In Switzerland, citizens were called to the ballot box to decide whether they would like to end the mandatory tax underpinning the financial viability of the public broadcaster, SRG. A vast majority of citizens rejected the proposition. In the run-up to the vote, some analysts called public financing an “investment against fake news.” During a public debate organized at the University of Geneva, Alain Berset, president of the Federal Confederation, said that the “Swiss model of direct democracy is the best tool against fake news.”
More generally, over the past two weeks, a plethora of Italian and international media outlets dealt with the alleged role of fake news in the Italian vote (Il Mattino, The Conversation, Linkiesta, BBC, NYT, Huffington Post, RTBF, Euractiv).
Producing and tackling fake news
Audrey Herblin-Stoop, director of public affairs at Twitter France, blasted the Elysée after the general elements of the future anti-fake news law were published by the French media (see above). “As a business, we are not going to take up the role of truthmakers,” she wrote in a public response published on Next Inpact. “The interactive nature of Twitter is the best antidote to fake news,” she added. From one platform to another: Benjamin Sonntag, co-founder of the nonprofit digital rights group La Quadrature du Net, told Le Figaro that social media platforms simply “do not have an interest in halting the diffusion of false information.”
Meanwhile, Precept launched uCheck, a participatory fact-checking platform.
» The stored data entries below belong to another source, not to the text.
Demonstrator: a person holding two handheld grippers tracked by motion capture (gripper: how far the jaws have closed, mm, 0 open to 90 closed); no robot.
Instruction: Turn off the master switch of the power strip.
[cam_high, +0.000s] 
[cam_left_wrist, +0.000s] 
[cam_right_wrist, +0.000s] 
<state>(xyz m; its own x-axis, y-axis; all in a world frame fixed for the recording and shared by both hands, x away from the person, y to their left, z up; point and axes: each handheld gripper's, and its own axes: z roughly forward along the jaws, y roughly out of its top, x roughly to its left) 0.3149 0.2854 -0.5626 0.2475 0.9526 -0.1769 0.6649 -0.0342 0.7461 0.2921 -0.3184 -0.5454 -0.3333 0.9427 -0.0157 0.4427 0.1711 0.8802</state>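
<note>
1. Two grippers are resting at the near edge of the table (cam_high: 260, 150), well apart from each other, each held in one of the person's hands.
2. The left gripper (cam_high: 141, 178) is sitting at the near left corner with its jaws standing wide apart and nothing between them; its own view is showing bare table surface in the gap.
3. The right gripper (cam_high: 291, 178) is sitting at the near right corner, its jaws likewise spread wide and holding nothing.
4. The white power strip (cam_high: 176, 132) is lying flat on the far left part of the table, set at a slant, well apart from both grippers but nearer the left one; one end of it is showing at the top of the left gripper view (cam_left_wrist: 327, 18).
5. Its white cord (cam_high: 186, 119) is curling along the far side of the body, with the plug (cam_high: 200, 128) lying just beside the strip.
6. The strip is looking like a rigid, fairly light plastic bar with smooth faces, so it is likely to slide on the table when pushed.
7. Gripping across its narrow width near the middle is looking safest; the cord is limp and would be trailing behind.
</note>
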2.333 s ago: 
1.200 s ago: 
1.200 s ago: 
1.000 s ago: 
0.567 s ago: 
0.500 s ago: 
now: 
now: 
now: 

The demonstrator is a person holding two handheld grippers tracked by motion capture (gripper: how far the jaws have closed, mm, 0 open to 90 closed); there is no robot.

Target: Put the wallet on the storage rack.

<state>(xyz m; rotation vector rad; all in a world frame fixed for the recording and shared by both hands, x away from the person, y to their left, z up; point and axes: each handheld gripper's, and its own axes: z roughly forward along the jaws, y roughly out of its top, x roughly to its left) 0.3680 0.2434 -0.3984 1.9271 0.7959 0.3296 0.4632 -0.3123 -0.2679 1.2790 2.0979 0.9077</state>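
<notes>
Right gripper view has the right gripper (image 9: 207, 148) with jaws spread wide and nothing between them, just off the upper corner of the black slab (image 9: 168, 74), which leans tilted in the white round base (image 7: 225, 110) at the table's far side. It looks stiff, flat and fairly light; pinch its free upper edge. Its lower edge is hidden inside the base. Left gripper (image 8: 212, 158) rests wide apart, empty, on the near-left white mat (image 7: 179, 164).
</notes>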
Currently available in its Beta version, uCheck allows citizens to draw directly upon journalistic experience to combat suspect statements and news found on the web.
Debating fake news: op-eds, commentaries and academic debates
On The Conversation, Hervé Laroche (ESCP Europe) discusses whether art can be considered a vehicle for fake news, whereas, on Die Zeit, Martin Spiewak argues that it is essential to bring back the notion of skepticism in education in order to teach how to counter digital threats.
In other commentaries, critical approaches emerge and frame the public debate on fake news. Many experts underscore the relationship between the “fake news rhetoric” and the interests of established political leaders. This is the case in Turkey, says Courtney C. Radsch on Project Syndicate. More generally, David Miller argues that the term “fake news” is a powerful rhetorical tool applied by elites in an attempt to favor specific “geopolitical interests.” In this sense, the debate on fake news spurs “Russophobia,” he argues. On Le Monde, Romain Badouard writes that fake news reveals a general mistrust of the elites. In this sense, fake news is nothing but the latest symptom of a loss of confidence in the West’s democratic institutions.
According to a study conducted by Elizabeth Dubois of the University of Ottawa and Grant Blank of the University of Oxford, the threat of social media echo-chambers has been blown out of proportion. A summary of their results appeared on The Conversation.
Fact checks from around Europe
In Germany, Correctiv stepped into the heated immigration debate to disprove media reports alleging that refugees sent 4 billion euros of German taxpayer money back to their home countries.
In Spain, El Objetivo verified social media claims by the ruling Partido Popular related to the ongoing national discussion on pension policies. The PP was found “guilty” of spreading inaccurate information about pensioners’ purchasing power.
In the UK, Full Fact checked the truthfulness of claims by the Secretary of State for International Trade, Liam Fox, on Britain’s housing situation.